I am the first to acknowledge that investing in old buildings will not immediately resolve the pressing problems of the present. I do believe that preservation matters, however, even in our current chaos. At its best, preservation addresses the need we all have for community and continuity.
At its best, preservation does not retain old buildings as much as it saves lived experience as manifested in the built environment. This record of triumph and tragedy, success and defeat encoded in the brick, cement, wood and glass brings the past into the present and suggests a collective way forward into the future.
The Mattress Factory is a good example of how even the most modest historic buildings convey important stories about transformation and endurance.
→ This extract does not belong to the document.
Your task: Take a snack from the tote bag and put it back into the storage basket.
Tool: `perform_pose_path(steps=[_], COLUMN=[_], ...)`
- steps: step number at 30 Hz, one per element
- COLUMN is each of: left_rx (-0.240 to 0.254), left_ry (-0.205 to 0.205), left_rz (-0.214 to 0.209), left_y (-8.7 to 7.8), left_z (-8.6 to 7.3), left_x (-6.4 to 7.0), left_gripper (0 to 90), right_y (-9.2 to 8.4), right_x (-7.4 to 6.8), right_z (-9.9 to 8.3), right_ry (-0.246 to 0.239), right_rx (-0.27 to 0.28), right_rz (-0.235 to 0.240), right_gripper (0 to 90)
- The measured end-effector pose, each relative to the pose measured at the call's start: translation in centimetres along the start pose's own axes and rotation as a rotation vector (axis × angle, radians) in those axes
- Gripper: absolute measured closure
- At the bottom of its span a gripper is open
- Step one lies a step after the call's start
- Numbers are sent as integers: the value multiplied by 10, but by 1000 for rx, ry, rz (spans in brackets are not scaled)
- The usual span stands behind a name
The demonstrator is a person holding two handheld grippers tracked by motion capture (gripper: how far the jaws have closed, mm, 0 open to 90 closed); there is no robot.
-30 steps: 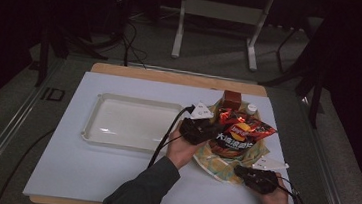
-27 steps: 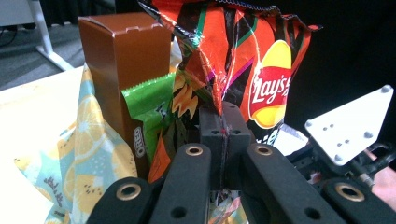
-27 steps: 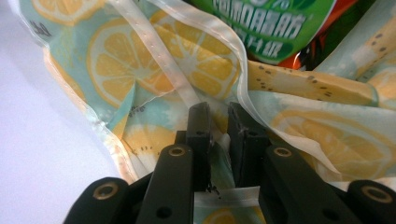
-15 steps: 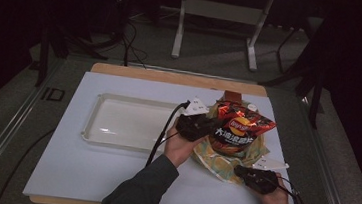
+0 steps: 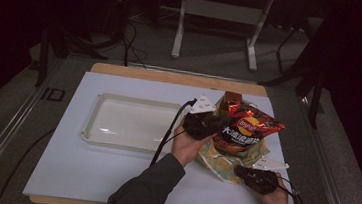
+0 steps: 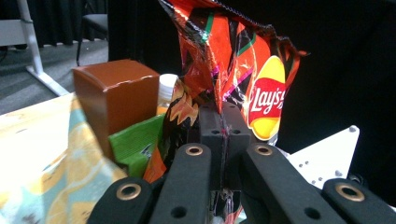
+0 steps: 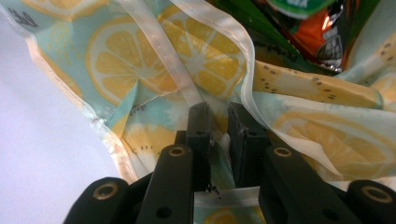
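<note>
Lay's chip bag (image 5: 245, 130) now lifted clear of lemon-print bag (image 5: 223, 162), pinched in left gripper (image 6: 223, 122) fingers; right gripper (image 7: 218, 122) fingers pinching bag edge — next stop prob. tray (image 5: 96, 133).

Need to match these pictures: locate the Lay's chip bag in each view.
High view: chip bag right of centre, above the lemon-print bag.
Left gripper view: chip bag top centre, pinched between the jaws.
Right gripper view: cannot tell.
Shared landmark: lemon-print bag.

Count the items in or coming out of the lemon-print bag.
4 visible: the Lay's chip bag pinched in the left tongs, a brown box, a white-capped bottle and a green packet. More may be hidden inside.
</note>
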State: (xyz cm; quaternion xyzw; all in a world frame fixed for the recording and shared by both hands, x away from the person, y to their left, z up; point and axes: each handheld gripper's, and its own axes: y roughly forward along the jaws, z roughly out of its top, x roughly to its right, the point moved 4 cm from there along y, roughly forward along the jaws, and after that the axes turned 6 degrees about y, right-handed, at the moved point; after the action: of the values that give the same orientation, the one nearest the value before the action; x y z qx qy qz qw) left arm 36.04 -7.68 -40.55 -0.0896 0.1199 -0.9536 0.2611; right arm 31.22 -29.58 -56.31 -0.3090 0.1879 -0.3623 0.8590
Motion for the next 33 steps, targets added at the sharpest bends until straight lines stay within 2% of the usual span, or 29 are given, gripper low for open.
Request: perform_pose_path(steps=[5,11,23,33], left_rx=[9,27,63,78], left_ry=[2,8,22,37], left_rz=[-18,-37,-86,-94], left_y=[9,12,12,4], left_z=[4,13,33,43], left_x=[8,16,30,35], left_gripper=[896,897,897,897], right_y=[0,0,0,0], right_x=[0,-1,-1,-1], right_z=[0,0,0,0], right_ry=[-6,-8,-8,-6], right_rx=[3,4,3,5], right_rz=[-1,-2,-2,1], right_gripper=[793,793,793,793])
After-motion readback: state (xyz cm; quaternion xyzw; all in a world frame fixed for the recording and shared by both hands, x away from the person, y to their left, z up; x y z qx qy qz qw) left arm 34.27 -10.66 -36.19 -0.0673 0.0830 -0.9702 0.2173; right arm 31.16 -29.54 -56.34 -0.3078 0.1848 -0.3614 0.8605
The Salt Lake Mattress Co. building was constructed by pioneering entrepreneur Frederick Eberhardt and his son, Alex Eberhardt. Frederick arrived in Salt Lake City in 1891. For some reason, Fredrick’s career took hold in Salt Lake City in a way it had not in other places. Utilizing cotton from the South and wool from the North delivered via developing railroad systems, Frederick and Alex built a booming mattress business headquartered in their new brick building on 300 South.
Once established, Frederick went on to serve as a trustee of Salt Lake City’s Methodist Church. Alex likewise served on the Salt Lake Commercial Club Board (now the Salt Lake Chamber) as well as Salt Lake City Board of Education president and Utah Manufacturers president.
The Salt Lake City Mattress Factory can be described as “kind of a square box that doesn’t have a lot of personality.” This same building can also be described as the embodiment of tremendous individual and collective effort — effort that, despite difficulty and opposition, ultimately transformed the pioneer Deseret\Utah Territory into the modern, pluralistic state of Utah.
The stories recounted by buildings like the Mattress Factory are just as (if not more) relevant to us today as the stories recounted via Utah’s proudest landmark buildings standing in the most established neighborhoods.
People like to tell preservationists like myself “We can’t save them all.” To this comment I reply, “I agree, but we are in absolutely no danger of ‘saving them all.’”
New development brings benefits, of course, but also the risk of separating us from an understanding of how we have achieved what we have and how we might likely succeed in the future. We must, for the moment, remain socially distant from one another. This does not mean, however, that we must abandon our appreciation of the generations that preceded ours or miss the inspirational stories and even solutions to pressing problems that these generations left for us in the built environment.
David Amott, Ph.D., is executive director of Preservation Utah.